Reputation: 2140
I have a data frame like this:
text, pos
No thank you. [(No, DT), (thank, NN), (you, PRP)]
They didn't respond [(They, PRP), (didn't, VBP), (respond, JJ)]
I want o apply a function on pos
and save the result in a new column. So the output would look like this:
text, pos score
No thank you. [(No, DT), (thank, NN), (you, PRP)] [[0.0, 0.0, 1.0], [], [0.5, 0.0, 0.45]]
They didn't respond [(They, PRP), (didn, VBP), (respond, JJ)] [[0.0, 0.0, 1.0], [], [0.75, 0.0, 0.25]]
So the function return a list for each tuple in the list (but the implementation of the function is not the point here, for that I just call get_sentiment
).
I can do it using the nested loop but I didn't like it. I want to do it using a more pythonic and Pandas Dataframe way:
This is what I have tried so far:
df['score'] = df['pos'].apply(lambda k: [get_sentiment(x,y) for j in k for (x,y) in j])

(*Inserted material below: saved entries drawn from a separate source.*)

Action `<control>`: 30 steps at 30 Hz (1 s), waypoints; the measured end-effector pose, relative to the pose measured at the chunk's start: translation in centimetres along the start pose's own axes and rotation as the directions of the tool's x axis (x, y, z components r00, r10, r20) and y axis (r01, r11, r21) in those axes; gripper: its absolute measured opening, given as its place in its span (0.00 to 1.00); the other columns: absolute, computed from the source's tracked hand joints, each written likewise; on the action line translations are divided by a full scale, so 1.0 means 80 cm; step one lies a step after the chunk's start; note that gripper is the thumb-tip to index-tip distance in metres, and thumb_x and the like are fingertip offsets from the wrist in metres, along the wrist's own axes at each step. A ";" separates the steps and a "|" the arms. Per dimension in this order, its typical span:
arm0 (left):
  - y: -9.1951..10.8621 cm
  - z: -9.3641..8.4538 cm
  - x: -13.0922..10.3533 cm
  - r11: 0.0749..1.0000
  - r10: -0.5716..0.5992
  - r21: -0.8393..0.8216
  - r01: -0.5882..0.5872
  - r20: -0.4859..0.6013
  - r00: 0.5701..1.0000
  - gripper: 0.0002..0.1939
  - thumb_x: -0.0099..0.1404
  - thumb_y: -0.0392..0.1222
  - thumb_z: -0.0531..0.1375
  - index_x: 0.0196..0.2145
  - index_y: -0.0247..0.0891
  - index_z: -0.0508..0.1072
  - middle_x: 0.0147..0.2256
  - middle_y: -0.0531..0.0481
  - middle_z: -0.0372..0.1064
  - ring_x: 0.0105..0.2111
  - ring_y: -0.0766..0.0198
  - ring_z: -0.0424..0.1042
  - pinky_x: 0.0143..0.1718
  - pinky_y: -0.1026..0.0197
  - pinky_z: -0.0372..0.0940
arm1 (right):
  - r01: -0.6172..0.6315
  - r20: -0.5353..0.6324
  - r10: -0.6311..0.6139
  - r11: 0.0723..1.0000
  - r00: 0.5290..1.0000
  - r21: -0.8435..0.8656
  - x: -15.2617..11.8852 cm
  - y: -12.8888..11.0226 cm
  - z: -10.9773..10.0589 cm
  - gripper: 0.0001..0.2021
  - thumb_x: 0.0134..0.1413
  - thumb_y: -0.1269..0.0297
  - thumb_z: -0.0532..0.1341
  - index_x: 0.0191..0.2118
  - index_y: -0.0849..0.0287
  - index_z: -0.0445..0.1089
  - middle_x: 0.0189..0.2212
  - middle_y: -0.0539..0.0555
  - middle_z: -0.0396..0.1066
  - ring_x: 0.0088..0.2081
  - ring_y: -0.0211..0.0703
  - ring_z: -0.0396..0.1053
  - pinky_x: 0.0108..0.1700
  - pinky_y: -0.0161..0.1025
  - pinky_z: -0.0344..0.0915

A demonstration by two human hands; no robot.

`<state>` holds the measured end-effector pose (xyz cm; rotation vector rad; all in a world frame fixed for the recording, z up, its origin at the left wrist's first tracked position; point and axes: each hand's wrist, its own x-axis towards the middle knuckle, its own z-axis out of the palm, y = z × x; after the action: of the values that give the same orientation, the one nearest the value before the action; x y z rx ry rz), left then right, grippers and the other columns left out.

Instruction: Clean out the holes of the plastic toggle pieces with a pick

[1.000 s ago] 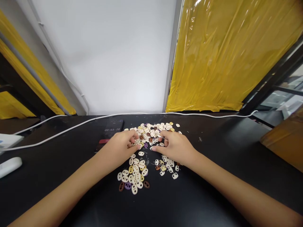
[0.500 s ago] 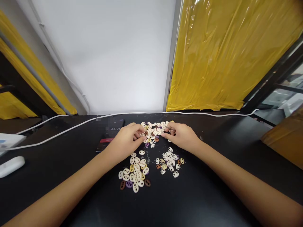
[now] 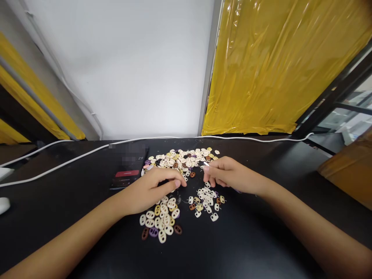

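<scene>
My left hand hovers over the upper edge of a pile of oval two-holed plastic pieces, mostly cream, with some yellow, brown and purple. Its fingers are curled and the thumb tip is close to them; whatever they pinch, if anything, is hidden. Between thumb and forefinger, my right hand pinches a small white plastic piece. Just below that hand lies a second pile of smaller pieces with thin stems. Behind both hands spreads a larger mixed heap of pieces.
A dark phone with a lit screen lies left of the heap. White cables run along the back of the black table. A white rounded object is at the left edge, a cardboard box at the right.
Both hands have drawn back from the far heap toward me, the left to the oval pile, the right above the stemmed pile with a white piece. The view has shifted slightly.
</scene>
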<state>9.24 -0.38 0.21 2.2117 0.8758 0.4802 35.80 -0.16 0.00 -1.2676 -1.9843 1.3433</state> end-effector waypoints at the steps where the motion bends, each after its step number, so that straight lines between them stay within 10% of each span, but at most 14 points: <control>1: -0.001 0.000 0.001 1.000 -0.004 -0.007 0.004 0.002 1.000 0.14 0.74 0.41 0.52 0.44 0.43 0.78 0.44 0.51 0.78 0.46 0.59 0.74 0.51 0.56 0.64 | 0.014 0.012 -0.014 1.000 1.000 -0.027 0.001 0.002 0.001 0.17 0.63 0.56 0.57 0.30 0.61 0.75 0.24 0.50 0.71 0.23 0.34 0.62 0.27 0.33 0.59; 20: -0.019 0.005 0.018 0.993 0.113 -0.013 -0.113 -0.015 0.993 0.16 0.74 0.39 0.53 0.52 0.44 0.76 0.57 0.49 0.72 0.60 0.59 0.66 0.66 0.50 0.53 | 0.128 -0.223 -0.179 0.966 0.958 -0.223 0.027 0.034 -0.019 0.05 0.54 0.64 0.64 0.32 0.61 0.73 0.27 0.48 0.69 0.29 0.36 0.64 0.35 0.36 0.61; 30: 0.006 0.001 0.011 0.995 0.050 -0.092 -0.043 0.075 0.996 0.17 0.75 0.43 0.51 0.54 0.46 0.76 0.57 0.51 0.73 0.59 0.58 0.68 0.65 0.50 0.56 | -0.151 0.172 0.142 0.988 0.975 0.037 -0.006 0.014 -0.049 0.22 0.62 0.49 0.56 0.27 0.62 0.73 0.18 0.50 0.69 0.16 0.32 0.59 0.18 0.31 0.55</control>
<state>10.13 -0.08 0.59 2.1573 0.7495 0.4447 39.50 1.48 0.82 -1.3391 -1.9865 1.6099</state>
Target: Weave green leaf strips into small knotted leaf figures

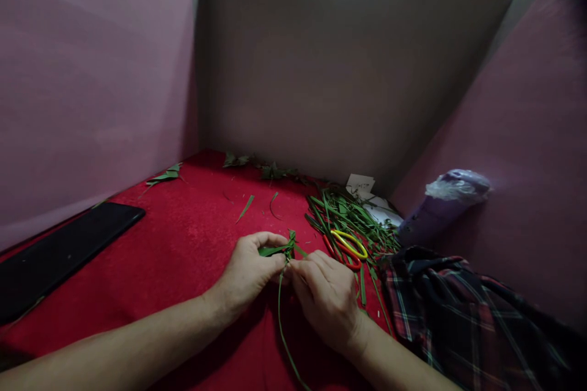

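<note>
My left hand (250, 269) pinches a small bundle of folded green leaf blades (290, 245) between thumb and fingers. From the right, my right hand (326, 296) meets it, its fingers closed at the base of the bundle, where a thin green strand (283, 333) hangs down toward me. Which part of the strand the right fingertips grip is hard to make out. Just beyond my right hand lie scissors with red and yellow handles (351, 245), their blades hidden among a heap of cut green leaves and stems (343, 211).
A red cloth (192, 238) covers the surface between the walls. A black phone-like slab (68, 256) lies at left, a plaid cloth (458, 311) at right. Behind the heap are white papers (360, 184) and a purple object with clear plastic (433, 208). Loose leaves (165, 176) lie along the edges.
</note>
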Demonstrator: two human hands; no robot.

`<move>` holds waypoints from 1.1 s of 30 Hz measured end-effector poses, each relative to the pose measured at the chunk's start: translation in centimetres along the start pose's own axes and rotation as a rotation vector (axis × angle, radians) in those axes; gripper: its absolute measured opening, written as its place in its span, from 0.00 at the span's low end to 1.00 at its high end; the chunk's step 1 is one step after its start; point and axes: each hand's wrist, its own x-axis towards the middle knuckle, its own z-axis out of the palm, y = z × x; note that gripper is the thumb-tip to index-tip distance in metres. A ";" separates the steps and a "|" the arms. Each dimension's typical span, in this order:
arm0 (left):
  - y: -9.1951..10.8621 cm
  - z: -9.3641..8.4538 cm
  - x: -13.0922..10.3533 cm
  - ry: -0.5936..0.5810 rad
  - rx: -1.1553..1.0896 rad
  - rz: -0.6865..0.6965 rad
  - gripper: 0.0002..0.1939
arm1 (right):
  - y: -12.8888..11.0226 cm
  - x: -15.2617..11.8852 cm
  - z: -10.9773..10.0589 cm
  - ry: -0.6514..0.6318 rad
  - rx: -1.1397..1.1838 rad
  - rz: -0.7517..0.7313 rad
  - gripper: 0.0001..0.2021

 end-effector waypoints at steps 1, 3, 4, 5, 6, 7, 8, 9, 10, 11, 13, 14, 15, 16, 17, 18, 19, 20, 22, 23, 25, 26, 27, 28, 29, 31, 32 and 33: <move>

However, it raises this error:
ValueError: too many values to unpack (expected 2)
There is a couple of question in so but the answers was in R.
for more clarity:
get_sentiment
function is a function in NLTK
that assigns a list of score to each word (The list is [positive score, negative score, objectivity score]

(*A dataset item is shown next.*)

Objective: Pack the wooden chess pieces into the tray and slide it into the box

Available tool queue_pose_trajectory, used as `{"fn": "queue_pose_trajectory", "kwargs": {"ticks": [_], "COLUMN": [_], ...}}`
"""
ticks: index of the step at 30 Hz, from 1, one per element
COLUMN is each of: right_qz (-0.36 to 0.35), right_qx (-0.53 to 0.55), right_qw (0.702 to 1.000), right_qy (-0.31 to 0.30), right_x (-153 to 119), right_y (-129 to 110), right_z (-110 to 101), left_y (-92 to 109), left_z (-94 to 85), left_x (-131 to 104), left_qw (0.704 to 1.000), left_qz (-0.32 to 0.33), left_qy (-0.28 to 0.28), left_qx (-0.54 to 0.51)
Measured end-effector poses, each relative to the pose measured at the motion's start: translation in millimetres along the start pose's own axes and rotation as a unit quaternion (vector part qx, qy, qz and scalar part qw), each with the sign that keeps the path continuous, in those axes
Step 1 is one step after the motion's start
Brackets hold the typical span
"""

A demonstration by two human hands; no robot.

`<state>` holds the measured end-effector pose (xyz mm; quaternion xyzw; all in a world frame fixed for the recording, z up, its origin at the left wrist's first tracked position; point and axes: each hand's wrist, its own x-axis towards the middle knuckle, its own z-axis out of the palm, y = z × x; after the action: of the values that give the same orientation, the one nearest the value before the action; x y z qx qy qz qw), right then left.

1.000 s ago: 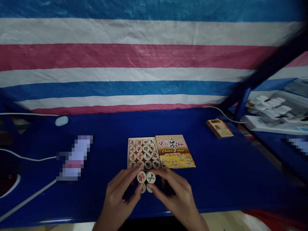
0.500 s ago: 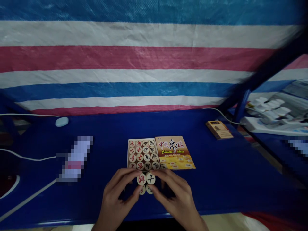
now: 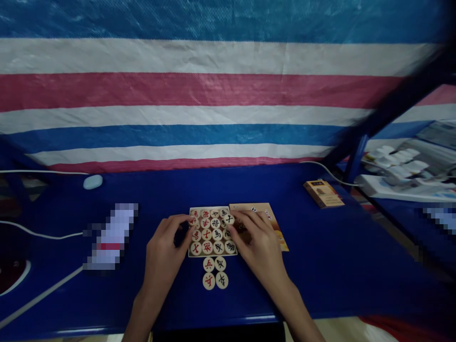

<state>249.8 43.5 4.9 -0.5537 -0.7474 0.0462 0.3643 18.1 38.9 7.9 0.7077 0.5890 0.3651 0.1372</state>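
Observation:
A shallow box [image 3: 213, 255] of round Chinese chess pieces sits in front of me, its pieces in rows with red characters on the left and black on the right. Over the box's left edge, my left hand [image 3: 167, 242] pinches a red-lettered chess piece [image 3: 193, 220] between thumb and fingers. My right hand [image 3: 261, 244] grips a black-lettered chess piece [image 3: 229, 218] above the right edge. Nearer to me lie two red pieces [image 3: 208, 280] and two black pieces [image 3: 221, 280] on the table. The Chinese chess lid [image 3: 283, 241] is partly covered by my right hand.
On the blue table [image 3: 320, 270] a blurred phone [image 3: 114, 237] lies to the left with cables. A small pale rounded object [image 3: 93, 182] is at the back left. Toward the back right are a yellow-brown box [image 3: 324, 194] and a white power strip [image 3: 399, 187].
Both hands have moved forward and apart, each carrying one chess piece from the near side to the box's upper rows. The loose pieces in front are now uncovered.

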Motion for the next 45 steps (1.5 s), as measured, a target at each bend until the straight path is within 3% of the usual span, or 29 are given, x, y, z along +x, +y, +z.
{"fn": "queue_pose_trajectory", "kwargs": {"ticks": [5,14,17,20,25,29,32,41,45], "right_qz": [-0.016,-0.022,-0.012,-0.018,-0.008,-0.017,-0.037,-0.03,-0.011], "right_qx": [-0.013,0.044,0.06,0.078,0.106,0.053,0.03,0.052,0.107], "right_qw": [1.0,0.999,0.998,0.996,0.992,0.992,0.991,0.986,0.983], "right_qy": [-0.021,-0.004,0.029,0.038,-0.073,-0.113,-0.126,-0.152,-0.149], "right_x": [3,-2,-9,-30,-75,-91,-92,-91,-88], "right_y": [-2,-2,-5,-11,-25,-27,-25,-22,-25], "right_z": [4,3,-2,-10,-18,-15,-13,-12,-13], "left_y": [2,-3,2,8,7,4,4,-1,4], "left_z": [4.2,5.4,0.8,-6.4,-6.5,3.9,8.2,0.9,1.7], "left_x": [6,2,-6,-30,-85,-108,-109,-99,-96], "left_qw": [0.997,0.997,0.997,0.994,0.995,0.992,0.992,0.984,0.988], "left_qz": [0.03,0.045,0.045,0.05,0.097,0.1,0.092,0.152,0.14], "left_qy": [0.0,0.011,0.053,0.095,0.012,-0.027,-0.023,-0.058,-0.06], "left_qx": [0.068,0.06,0.03,0.019,0.028,0.066,0.077,0.069,0.032]}}
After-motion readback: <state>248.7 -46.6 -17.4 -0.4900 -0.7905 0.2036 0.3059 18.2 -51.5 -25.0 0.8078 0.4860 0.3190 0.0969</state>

). Overall, I need to apply that function on top of the pos
column of my Dataframe.
Upvotes: 1
Views: 4931
Reputation: 61509
Let's take Pandas out of the equation and create a minimal reproducible example of the problem - which is to do with the lambda itself:
def mock_sentiment(word, pos):
return len(word) * 0.1, 0, len(pos) * 0.1
data = [('No', 'DT'), ('thank', 'NN'), ('you', 'PRP')]

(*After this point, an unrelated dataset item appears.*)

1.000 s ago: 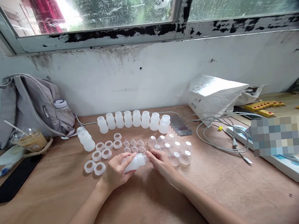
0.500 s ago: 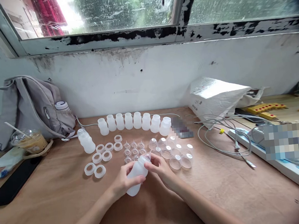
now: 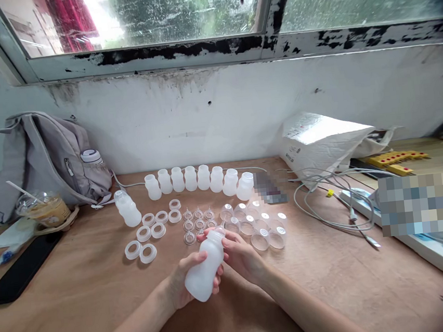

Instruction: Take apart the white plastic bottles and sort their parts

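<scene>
A frosted white baby bottle is tilted above the table, its top leaning away and to the right. My left hand wraps round its body, thumb along the upper side and fingertips showing beneath. At the neck, my right hand is closed, with some fingers reaching behind the bottle. A clear nipple shows at the top, partly hidden by my fingers. Just beyond my hands lie rows of clear nipples, white collar rings to the left, and transparent caps to the right.
Several frosted bottles stand in an arc near the wall, with another bottle set apart at left. A drink cup, black phone and backpack occupy the left. Cables, a power strip and a white bag are at right.
The bottle has moved slightly toward me and stands out more from my hands. My left hand now cradles it from below, and right-hand fingers have come round behind its neck.
</scene>
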Demonstrator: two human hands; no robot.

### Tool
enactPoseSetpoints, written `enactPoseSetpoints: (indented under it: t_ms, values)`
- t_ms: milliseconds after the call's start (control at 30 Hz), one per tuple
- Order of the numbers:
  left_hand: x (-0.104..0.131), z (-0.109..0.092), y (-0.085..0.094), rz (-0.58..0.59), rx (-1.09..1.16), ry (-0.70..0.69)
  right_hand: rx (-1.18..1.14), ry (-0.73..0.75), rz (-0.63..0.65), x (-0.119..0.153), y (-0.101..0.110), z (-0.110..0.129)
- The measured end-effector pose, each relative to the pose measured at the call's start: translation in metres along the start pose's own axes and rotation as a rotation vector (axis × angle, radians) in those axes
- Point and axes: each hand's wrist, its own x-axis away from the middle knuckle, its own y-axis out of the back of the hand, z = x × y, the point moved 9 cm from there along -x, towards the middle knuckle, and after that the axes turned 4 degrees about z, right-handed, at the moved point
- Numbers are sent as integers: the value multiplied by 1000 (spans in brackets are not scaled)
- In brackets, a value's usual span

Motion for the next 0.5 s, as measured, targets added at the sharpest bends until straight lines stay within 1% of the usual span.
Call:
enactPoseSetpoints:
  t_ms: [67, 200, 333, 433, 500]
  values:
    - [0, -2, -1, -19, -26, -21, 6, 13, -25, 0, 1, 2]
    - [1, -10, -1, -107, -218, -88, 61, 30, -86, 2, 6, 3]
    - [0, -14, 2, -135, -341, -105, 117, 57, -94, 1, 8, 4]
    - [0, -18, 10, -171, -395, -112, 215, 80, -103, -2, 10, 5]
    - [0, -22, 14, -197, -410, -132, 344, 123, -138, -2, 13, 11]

[mock_sentiment(x, y) for j in data for (x,y) in j] # reproduces the error
The problem is that each j in data
(e.g. ('No', 'DT')
) is a single tuple that we want to unpack into x, y
values. By iterating in j
, we get individual strings ('No'
and 'DT'
) which we then attempt to unpack into x
and y
. This happens to work for 'No'
and 'DT'
, but not for strings of other lengths - and even then, it's not the desired result.
Since j
is already the tuple that we want to unpack, what we want to do is unpack it there, by using (x, y)
rather than j
for the iteration, and not have any nested comprehension:
[mock_sentiment(x, y) for (x, y) in data] # works as expected
Consequently, that is what we want the lambda to give back to Pandas in the real code (substituting back in your names and the real sentiment function):
df['score'] = df['pos'].apply(lambda k: [get_sentiment(x, y) for (x, y) in k])
Upvotes: 2
Reputation: 323226
In your case
df['score'] = df['pos'].apply(lambda k: [get_sentiment(j[0],j[1]) for j in k ])
Upvotes: 2